C’est également à ce moment-là que le fiasco de l’aide humanitaire a commencé. La Gaza Humanitarian Foundation, basée aux USA, n’a pas atteint les objectifs ambitieux qui lui avaient été fixés en matière de distribution de l’aide aux Gazaouis – ce qui était prévisible dès le départ – et la fin du contrôle du Hamas sur l’aide n’a pas mis l’organisation à genoux. Au contraire, une nouvelle catastrophe humanitaire s’est développée à Gaza, pire encore que celles qui l’ont précédée. Les propagandistes propalestiniens l’ont ensuite amplifiée par un flot de mensonges et de guerre psychologique.[sic]

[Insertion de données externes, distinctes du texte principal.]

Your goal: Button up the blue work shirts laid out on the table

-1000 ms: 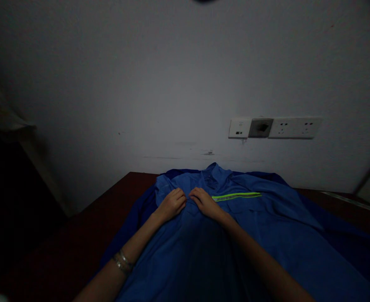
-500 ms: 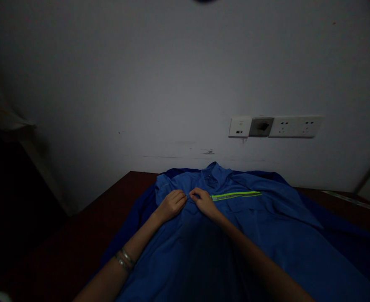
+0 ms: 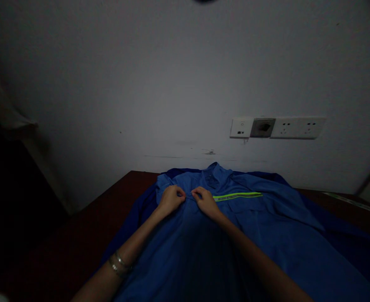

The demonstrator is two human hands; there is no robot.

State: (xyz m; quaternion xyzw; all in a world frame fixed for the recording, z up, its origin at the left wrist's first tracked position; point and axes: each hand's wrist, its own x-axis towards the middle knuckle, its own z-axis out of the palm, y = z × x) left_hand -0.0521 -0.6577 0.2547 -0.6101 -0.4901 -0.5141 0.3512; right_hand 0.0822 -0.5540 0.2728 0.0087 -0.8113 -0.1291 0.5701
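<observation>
A blue work jacket (image 3: 266, 235) with a yellow-green reflective stripe (image 3: 238, 196) across the chest lies spread in front of me, its collar (image 3: 216, 172) toward the wall. My left hand (image 3: 171, 199) pinches the jacket's cloth on the left of the chest, thumb and index finger closed. Just to its right, my right hand (image 3: 205, 202) pinches the same area near the stripe's left end. A small gap separates the fingertips, with a bit of cloth between them. Any button or fastener there is too small and dark to make out.
Darker blue cloth (image 3: 338, 222) lies beneath the jacket on a dark red-brown table (image 3: 118, 197). The table's back edge meets a grey wall (image 3: 172, 84) carrying a row of sockets and switches (image 3: 277, 128). A dark shape (image 3: 11, 188) stands at the left.
My left hand has turned and shifted slightly left, its thumb and index finger now showing in a pinch. My right hand stays nearly in place. The view has shifted slightly.
</observation>
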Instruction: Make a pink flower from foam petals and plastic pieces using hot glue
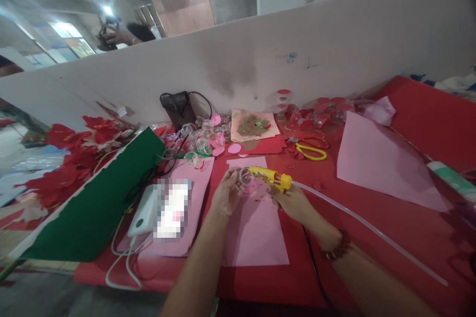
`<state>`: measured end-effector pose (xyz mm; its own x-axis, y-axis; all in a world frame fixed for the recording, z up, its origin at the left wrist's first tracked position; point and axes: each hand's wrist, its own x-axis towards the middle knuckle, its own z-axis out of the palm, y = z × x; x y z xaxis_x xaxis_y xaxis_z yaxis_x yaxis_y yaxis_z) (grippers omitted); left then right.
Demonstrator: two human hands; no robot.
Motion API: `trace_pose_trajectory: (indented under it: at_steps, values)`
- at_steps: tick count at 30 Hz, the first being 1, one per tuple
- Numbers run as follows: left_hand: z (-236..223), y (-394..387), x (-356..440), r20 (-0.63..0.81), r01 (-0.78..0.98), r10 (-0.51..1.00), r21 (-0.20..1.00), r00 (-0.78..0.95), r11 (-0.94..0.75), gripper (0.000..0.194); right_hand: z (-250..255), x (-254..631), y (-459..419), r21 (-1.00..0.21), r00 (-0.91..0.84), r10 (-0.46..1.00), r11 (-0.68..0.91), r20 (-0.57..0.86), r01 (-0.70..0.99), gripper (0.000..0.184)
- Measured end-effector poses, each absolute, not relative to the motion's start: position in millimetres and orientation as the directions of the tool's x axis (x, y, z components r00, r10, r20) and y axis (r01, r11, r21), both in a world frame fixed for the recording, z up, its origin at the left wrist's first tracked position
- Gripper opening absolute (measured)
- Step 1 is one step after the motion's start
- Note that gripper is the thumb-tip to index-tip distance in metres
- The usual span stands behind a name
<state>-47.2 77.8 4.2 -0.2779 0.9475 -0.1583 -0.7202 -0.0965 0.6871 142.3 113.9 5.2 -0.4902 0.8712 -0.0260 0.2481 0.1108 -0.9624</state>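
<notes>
My right hand (292, 200) grips a yellow glue gun (269, 176) whose nozzle points left at a small clear plastic ball (245, 176). A long translucent glue stick (372, 230) trails out of the gun's back to the right. My left hand (227, 192) pinches the clear ball from the left, fingers curled round it. Both hands hover above a pink paper sheet (256, 233) lying on the red table cover (372, 257). A beaded bracelet sits on my right wrist.
Several clear balls (199, 138) and pink discs lie behind the hands. Yellow-handled scissors (311, 151), a green sheet (96, 198), red flowers (74, 153), a white power bank (143, 210) with cables, a large pink sheet (383, 158) and a grey partition wall (260, 59) surround the work area.
</notes>
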Motion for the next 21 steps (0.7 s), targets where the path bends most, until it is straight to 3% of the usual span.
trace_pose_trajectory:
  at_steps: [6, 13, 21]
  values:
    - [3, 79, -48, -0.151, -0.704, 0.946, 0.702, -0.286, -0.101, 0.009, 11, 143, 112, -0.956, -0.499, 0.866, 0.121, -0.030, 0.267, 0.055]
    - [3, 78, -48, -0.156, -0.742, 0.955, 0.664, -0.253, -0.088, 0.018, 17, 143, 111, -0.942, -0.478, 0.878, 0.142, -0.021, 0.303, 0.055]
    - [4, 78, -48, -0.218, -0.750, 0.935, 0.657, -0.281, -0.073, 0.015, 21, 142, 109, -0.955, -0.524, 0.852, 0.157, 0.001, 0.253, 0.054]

La position d’Israël à l’étranger s’est encore détériorée, le gouvernement usaméricain a exercé des pressions et, il y a deux semaines, Netanyahou a été contraint d’ouvrir les portes de Gaza et d’inonder l’enclave d’aide, contrairement à toutes ses déclarations précédentes. Pourtant, les dommages causés à la population de Gaza sont si importants qu’il faudra beaucoup de temps pour les réparer. Et ne parlons même pas de l’attitude de la communauté internationale envers Israël. Ce que les touristes israéliens ont vécu en Grèce n’était qu’un début. Le nombre d’alertes concernant des attaques potentielles contre des Israéliens et des Juifs à l’étranger est en forte augmentation.

Cette semaine, nous avons appris que le ministre des Finances Bezalel Smotrich, qui avait tenté il y a deux mois de refuser l’allocation de 700 millions de shekels (175 millions d’euros) pour sécuriser les centres de distribution de l’aide de la GHF, alloue désormais sans sourciller 3 milliards de shekels supplémentaires à ce projet. « Les Palestiniens ne m’intéressent pas, mais détruire le Hamas, oui », a-t-il expliqué. Pendant ce temps, les Gazaouis qui tentent désespérément d’obtenir de la nourriture pour leurs familles dans les rares centres de distribution continuent de mourir, sous les balles ou piétinés à mort.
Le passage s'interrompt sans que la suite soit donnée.